El otro hecho ocurrió durante el gobierno de Biden. El demócrata organizó un evento clave para el futuro de los vehículos eléctricos, pero decidió ignorar a Musk. En su lugar, destacó a General Motors y a su directora, Mary Barra, como referentes de la industria. Lo hizo pese a que en ese momento Tesla dominaba el mercado con un 66 por ciento de participación, frente al escaso 9 por ciento de su competidor. Fue entonces cuando el magnate lanzó una respuesta directa y desafiante: “No encontrarás a un amigo mejor que yo, ni tampoco peor enemigo”.
Hace apenas diez días que Elon Musk asumió el recientemente creado “Departamento de Eficiencia Gubernamental”, una iniciativa con el fin de reducir el tamaño de la plantilla federal. Planea hacerlo de manera similar a cuando compró Twitter -en octubre de 2022- despidiendo al 75 por ciento de la plantilla. Entre crisis financieras, turbulencias internas y un desplome en su cotización, la red social logró mantenerse operativa contra todo pronóstico. La gran incógnita es: ¿Logrará reproducir esta tarea en la administración pública norteamericana?
Lo cierto es que el empresario se mueve en una zona gris. La ausencia de un cargo oficial en el gobierno le permite operar con un nivel de influencia que evade los controles tradicionales del poder político. Al no necesitar la confirmación del Senado, queda fuera del escrutinio formal que enfrentan otros funcionarios de alto rango, lo que le otorga una libertad de acción sin precedentes. Musk no está sujeto a códigos de ética gubernamentales ni a obligaciones de transparencia que rigen a los servidores públicos. Puede asistir a reuniones clave, influir en decisiones estratégicas y moldear políticas sin que exista un mecanismo claro para fiscalizar su impacto.
El riesgo más evidente de su flamante trabajo es el de los conflictos de intereses. Como dueño de Tesla, SpaceX y X, Musk tiene intereses financieros directos en múltiples sectores que dependen de regulaciones gubernamentales. Trabajar en la administración de Trump le permitirá moldear políticas que beneficien a sus propias empresas, desde incentivos a la industria automotriz hasta contratos multimillonarios en el sector aeroespacial. Y sin olvidar su influencia en X que le otorga una herramienta poderosa para intervenir en la narrativa pública, amplificando discursos favorables a su agenda y deslegitimando a quienes lo critican.
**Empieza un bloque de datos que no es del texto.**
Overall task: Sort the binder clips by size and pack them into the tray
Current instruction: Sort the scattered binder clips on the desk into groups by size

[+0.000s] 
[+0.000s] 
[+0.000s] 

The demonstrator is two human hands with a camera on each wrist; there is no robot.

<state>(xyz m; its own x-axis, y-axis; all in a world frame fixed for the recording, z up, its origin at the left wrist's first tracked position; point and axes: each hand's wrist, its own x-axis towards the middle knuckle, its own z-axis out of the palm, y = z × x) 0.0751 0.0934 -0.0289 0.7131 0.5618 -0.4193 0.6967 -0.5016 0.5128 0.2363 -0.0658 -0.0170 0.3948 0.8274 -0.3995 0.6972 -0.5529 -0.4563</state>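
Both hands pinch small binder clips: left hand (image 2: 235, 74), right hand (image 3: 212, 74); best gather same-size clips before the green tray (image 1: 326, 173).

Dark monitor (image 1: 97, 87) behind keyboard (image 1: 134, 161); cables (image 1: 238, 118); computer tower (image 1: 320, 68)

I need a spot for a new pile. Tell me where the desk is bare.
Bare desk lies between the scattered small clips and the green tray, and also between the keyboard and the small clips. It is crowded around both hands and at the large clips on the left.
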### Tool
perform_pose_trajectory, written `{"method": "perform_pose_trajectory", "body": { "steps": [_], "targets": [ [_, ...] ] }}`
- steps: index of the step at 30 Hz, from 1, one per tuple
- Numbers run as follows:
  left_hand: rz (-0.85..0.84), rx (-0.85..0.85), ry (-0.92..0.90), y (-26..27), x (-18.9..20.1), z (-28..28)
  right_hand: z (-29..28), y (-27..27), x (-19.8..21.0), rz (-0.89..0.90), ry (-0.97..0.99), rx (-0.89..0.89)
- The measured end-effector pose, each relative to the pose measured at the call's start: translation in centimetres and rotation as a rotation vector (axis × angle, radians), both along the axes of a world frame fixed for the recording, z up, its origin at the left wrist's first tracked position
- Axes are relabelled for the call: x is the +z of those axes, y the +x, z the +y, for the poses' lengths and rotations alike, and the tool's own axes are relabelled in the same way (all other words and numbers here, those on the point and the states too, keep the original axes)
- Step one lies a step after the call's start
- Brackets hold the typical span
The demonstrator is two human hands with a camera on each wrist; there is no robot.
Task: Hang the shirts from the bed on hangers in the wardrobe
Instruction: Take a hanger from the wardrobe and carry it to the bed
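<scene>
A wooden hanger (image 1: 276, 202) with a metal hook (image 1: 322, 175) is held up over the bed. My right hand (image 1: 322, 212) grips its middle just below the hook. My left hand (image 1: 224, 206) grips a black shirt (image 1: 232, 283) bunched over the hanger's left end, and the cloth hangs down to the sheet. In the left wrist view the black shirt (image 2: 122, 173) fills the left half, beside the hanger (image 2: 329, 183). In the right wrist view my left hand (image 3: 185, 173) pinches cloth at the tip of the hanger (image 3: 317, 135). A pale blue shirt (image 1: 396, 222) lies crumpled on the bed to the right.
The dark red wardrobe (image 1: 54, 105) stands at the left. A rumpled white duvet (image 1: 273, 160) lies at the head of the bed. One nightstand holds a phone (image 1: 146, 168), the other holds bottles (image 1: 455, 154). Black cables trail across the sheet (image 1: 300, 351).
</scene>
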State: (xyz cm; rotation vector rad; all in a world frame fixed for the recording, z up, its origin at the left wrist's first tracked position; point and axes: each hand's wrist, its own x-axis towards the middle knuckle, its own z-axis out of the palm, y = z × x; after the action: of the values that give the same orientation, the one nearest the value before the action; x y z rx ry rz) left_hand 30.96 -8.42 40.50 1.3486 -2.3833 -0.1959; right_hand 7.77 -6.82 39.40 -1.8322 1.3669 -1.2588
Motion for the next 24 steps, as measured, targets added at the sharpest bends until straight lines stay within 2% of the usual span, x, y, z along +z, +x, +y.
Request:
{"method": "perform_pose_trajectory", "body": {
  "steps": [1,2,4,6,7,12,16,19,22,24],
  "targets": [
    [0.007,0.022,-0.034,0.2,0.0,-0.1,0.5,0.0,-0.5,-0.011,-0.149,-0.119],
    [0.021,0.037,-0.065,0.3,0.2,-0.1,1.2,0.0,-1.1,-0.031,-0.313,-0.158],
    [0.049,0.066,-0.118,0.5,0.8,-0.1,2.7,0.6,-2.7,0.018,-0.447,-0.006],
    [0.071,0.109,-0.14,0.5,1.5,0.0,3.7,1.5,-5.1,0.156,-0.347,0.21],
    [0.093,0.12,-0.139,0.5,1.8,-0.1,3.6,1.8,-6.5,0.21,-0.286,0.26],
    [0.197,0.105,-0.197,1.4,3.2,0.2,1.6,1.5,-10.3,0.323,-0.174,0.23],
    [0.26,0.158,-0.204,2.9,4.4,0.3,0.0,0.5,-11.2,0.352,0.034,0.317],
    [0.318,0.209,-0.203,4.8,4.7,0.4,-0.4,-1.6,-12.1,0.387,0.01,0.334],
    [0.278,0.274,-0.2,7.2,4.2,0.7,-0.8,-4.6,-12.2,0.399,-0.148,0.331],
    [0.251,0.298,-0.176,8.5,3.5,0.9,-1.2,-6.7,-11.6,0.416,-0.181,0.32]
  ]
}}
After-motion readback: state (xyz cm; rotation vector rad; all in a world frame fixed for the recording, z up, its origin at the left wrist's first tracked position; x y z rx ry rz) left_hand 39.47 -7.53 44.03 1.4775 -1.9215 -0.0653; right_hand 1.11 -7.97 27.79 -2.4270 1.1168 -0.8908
En términos históricos, esta fusión entre poder económico y acceso directo al gobierno representa un paso más en la erosión de los límites entre lo público y lo privado. En esencia, Musk opera dentro del poder sin estar sujeto a él, en una posición que le permite influir en decisiones de Estado sin asumir ninguna de sus responsabilidades. Este nuevo modelo de liderazgo empresarial dentro de la política no sólo pone en cuestión los límites del sistema democrático, sino que refuerza la idea de que la acumulación extrema de riqueza ya no solo compra influencia, sino que permite directamente, moldear el destino de una nación.